Print, in exact form, the lines below from the one containing "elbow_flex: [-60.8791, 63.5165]" through the one containing "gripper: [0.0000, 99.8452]", and omit all others.

**Given information:**

═══

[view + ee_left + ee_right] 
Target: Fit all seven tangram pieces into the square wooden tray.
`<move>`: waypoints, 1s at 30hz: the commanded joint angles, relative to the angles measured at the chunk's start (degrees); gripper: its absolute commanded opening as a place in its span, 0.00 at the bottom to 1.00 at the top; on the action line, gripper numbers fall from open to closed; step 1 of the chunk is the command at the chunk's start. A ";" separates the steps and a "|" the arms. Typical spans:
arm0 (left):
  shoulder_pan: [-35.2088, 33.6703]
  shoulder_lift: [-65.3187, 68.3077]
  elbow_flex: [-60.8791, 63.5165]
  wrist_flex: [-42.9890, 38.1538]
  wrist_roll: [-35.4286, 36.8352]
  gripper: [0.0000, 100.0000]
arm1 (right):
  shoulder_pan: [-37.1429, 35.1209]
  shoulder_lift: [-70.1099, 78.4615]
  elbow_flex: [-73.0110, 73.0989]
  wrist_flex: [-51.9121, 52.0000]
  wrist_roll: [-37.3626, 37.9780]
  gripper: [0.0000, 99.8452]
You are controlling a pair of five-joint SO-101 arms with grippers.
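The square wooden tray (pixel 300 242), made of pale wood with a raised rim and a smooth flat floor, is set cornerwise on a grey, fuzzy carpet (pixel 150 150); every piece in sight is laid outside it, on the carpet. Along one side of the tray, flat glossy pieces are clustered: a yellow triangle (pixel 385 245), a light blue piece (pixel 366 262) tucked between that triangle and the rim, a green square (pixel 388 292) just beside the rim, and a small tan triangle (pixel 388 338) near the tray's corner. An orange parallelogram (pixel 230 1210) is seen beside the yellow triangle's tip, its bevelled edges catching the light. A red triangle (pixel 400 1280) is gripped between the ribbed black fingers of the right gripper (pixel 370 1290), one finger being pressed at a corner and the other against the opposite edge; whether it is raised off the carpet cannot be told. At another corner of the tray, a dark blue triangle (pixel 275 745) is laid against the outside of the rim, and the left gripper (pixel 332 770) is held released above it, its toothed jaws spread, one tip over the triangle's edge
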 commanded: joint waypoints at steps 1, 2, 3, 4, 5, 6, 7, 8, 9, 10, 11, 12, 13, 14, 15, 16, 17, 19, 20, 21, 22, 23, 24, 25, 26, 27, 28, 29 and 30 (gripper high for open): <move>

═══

**Written answer:**
  elbow_flex: [-60.8791, 63.5165]
  wrist_flex: [-42.9890, 38.1538]
  wrist_roll: [-35.4286, 36.8352]
  gripper: [0.0000, 100.0000]
arm1 (right):
  shoulder_pan: [-37.1429, 35.1209]
  shoulder_lift: [-70.1099, 78.4615]
  elbow_flex: [-73.0110, 73.0989]
  wrist_flex: [-51.9121, 52.0000]
  wrist_roll: [-37.3626, 37.9780]
  gripper: [0.0000, 99.8452]

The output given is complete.